• **What is being asked**: Would you copy the material below word for word, beginning with its first line and ending with the line that contains "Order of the"?

[Collected material — start]

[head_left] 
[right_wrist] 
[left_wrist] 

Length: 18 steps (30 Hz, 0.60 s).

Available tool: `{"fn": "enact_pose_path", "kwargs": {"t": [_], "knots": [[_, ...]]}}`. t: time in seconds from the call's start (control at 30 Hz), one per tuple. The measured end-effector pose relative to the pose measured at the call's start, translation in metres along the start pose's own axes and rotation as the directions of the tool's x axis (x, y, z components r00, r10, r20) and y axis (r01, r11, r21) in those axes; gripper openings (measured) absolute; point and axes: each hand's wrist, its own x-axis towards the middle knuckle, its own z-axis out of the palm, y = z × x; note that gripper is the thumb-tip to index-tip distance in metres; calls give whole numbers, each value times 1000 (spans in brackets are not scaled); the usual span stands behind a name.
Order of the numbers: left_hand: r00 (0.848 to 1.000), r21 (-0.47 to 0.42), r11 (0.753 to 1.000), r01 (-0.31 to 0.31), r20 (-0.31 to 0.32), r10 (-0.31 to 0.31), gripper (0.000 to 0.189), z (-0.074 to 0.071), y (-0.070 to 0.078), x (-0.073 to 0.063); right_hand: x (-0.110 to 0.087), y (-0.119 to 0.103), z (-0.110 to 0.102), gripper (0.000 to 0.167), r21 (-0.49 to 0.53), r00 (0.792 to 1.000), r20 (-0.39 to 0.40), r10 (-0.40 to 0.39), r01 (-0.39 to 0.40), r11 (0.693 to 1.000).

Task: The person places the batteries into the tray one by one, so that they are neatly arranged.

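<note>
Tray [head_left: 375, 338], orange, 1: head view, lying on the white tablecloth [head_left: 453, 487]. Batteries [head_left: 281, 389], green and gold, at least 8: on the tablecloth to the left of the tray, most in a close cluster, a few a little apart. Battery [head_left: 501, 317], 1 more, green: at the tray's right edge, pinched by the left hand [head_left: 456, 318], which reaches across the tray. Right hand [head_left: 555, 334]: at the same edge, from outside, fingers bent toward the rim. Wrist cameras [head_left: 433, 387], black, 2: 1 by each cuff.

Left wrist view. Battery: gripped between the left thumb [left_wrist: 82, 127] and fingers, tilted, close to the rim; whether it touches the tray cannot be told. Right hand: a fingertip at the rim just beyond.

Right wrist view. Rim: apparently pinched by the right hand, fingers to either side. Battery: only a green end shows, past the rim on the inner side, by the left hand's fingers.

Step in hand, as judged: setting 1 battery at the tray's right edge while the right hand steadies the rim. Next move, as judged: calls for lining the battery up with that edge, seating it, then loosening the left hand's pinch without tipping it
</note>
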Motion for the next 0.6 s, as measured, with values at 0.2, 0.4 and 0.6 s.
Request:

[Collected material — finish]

• **Your solution**:
[head_left] 
[right_wrist] 
[left_wrist] 

Length: 18 steps (30 Hz, 0.60 s).

Available tool: `{"fn": "enact_pose_path", "kwargs": {"t": [_], "knots": [[_, ...]]}}`. t: time in seconds from the call's start (control at 30 Hz), one per tuple. The measured end-effector pose relative to the pose measured at the call's start, translation in metres along the start pose's own axes and rotation as the directions of the tool's x axis (x, y, z components r00, r10, r20) and y axis (r01, r11, r21) in those axes; gripper openings (measured) absolute; point and axes: each hand's wrist, its own x-axis towards the middle knuckle, its own z-axis out of the palm, y = z × x; note that gripper is the thumb-tip to index-tip distance in metres; calls give whole numbers, each value times 1000 (spans in brackets are not scaled); the usual span stands behind a name.
Order of the numbers: left_hand: r00 (0.848 to 1.000), r21 (-0.47 to 0.42), r11 (0.753 to 1.000), r01 (-0.31 to 0.31), r20 (-0.31 to 0.32), r10 (-0.31 to 0.31), gripper (0.000 to 0.189), z (-0.074 to 0.071), y (-0.070 to 0.078), x (-0.073 to 0.063); right_hand: x (-0.110 to 0.087), y (-0.119 to 0.103), z (-0.110 to 0.102), gripper (0.000 to 0.167), r21 (-0.49 to 0.53), r00 (0.792 to 1.000), r20 (-0.39 to 0.40), r10 (-0.40 to 0.39), r01 (-0.39 to 0.40), r11 (0.693 to 1.000).

The work on this exercise has been finished.